The full listing, word for word and free of images, is the expected result.

○ ○ ○

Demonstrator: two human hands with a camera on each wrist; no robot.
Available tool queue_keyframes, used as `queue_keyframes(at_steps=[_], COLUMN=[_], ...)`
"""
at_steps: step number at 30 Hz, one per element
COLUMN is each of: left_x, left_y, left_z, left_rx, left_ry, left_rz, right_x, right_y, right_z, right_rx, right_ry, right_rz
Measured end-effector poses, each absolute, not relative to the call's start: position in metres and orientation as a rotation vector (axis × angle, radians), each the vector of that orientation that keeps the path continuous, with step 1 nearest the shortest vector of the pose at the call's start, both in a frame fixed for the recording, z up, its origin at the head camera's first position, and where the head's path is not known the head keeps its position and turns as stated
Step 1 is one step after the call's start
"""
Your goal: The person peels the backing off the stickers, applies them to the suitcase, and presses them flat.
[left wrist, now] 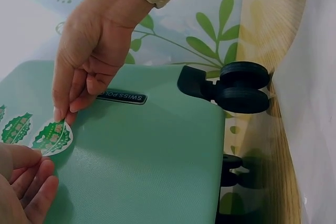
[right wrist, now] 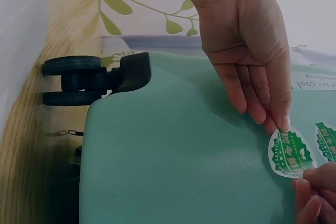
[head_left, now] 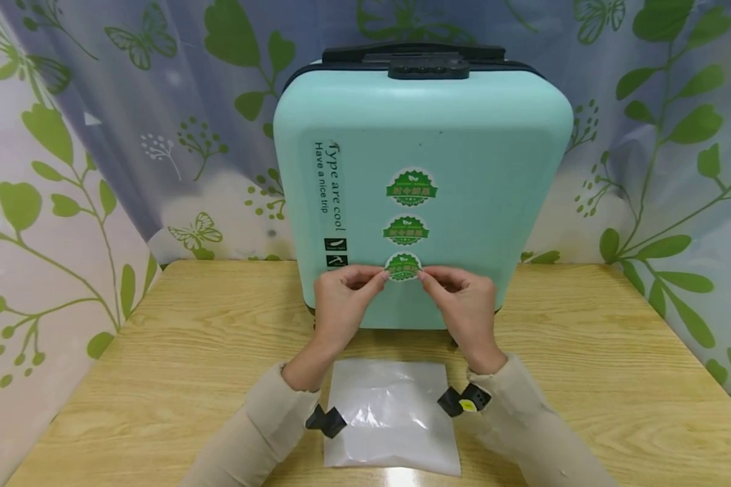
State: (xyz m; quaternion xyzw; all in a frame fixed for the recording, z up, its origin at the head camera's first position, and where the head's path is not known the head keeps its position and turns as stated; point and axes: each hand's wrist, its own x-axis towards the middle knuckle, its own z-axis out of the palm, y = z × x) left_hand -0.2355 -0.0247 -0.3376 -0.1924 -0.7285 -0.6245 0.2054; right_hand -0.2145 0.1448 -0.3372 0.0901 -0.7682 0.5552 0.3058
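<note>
A mint-green suitcase (head_left: 463, 149) stands upright on the table. Between the hands is a round green-and-white sticker (head_left: 403, 266), held at the suitcase's front in its lower half. My left hand (head_left: 342, 297) pinches the sticker's left edge between thumb and forefinger, while my right hand (head_left: 466, 304) pinches its right edge the same way. In the right wrist view the sticker (right wrist: 291, 153) faces outward; whether its back touches the shell I cannot tell. Two similar green stickers, a middle one (head_left: 406, 230) and a top one (head_left: 411, 187), are on the suitcase above it.
A clear plastic sheet or bag (head_left: 392, 419) lies on the wooden table (head_left: 219, 352) below the forearms. Black lettering (head_left: 329, 182) runs down the suitcase's left side. Black wheels (left wrist: 244, 87) are at its base. Behind hangs a leaf-patterned curtain (head_left: 183, 135).
</note>
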Motion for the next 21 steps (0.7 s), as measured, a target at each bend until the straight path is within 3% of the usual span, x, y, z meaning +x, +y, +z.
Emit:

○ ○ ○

### RESULT FOR THIS TASK
Demonstrator: two human hands with a camera on each wrist; no robot.
Available tool queue_keyframes, used as `queue_keyframes(at_steps=[_], COLUMN=[_], ...)`
"""
at_steps: step number at 30 Hz, one per element
COLUMN is each of: left_x, left_y, left_z, left_rx, left_ry, left_rz, right_x, right_y, right_z, right_rx, right_ry, right_rz
Measured end-effector poses, each absolute, not relative to the call's start: position in metres and orientation as a rotation vector (axis × angle, radians), each the vector of that orientation that keeps the path continuous, with step 1 nearest the shortest vector of the pose at the call's start, both in a frame fixed for the recording, z up, its origin at the head camera's first position, and where the head's path is not known the head keeps its position and turns as stated
Step 1 is one step after the call's start
"""
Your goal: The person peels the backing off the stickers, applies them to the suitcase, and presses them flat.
[left wrist, now] 
[right wrist, now] 
[head_left, now] 
State: (xyz m; quaternion xyzw; all in a frame fixed for the recording, z up, its origin at the head camera's first position, and where the head's path is not known the head keeps its position and turns as stated; point and axes: each hand's wrist, its own x-axis towards the middle knuckle, its own z-axis out of the palm, y = z × x) left_hand -0.2355 -0.0247 -0.3376 -0.1924 -0.7285 -0.6245 0.2054; right_hand -0.2145 0.1448 -0.3372 0.0901 -0.7682 0.5552 0.3058
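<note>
A mint-green suitcase (head_left: 463, 149) stands upright on the table. Between the hands is a round green-and-white sticker (head_left: 403, 266), held at the suitcase's front in its lower half. My left hand (head_left: 342, 297) pinches the sticker's left edge between thumb and forefinger, while my right hand (head_left: 466, 304) pinches its right edge the same way. In the right wrist view the sticker (right wrist: 291, 153) faces outward; whether its back touches the shell I cannot tell. Two similar green stickers, a middle one (head_left: 406, 230) and a top one (head_left: 411, 187), are on the suitcase above it.
A clear plastic sheet or bag (head_left: 392, 419) lies on the wooden table (head_left: 219, 352) below the forearms. Black lettering (head_left: 329, 182) runs down the suitcase's left side. Black wheels (left wrist: 244, 87) are at its base. Behind hangs a leaf-patterned curtain (head_left: 183, 135).
</note>
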Motion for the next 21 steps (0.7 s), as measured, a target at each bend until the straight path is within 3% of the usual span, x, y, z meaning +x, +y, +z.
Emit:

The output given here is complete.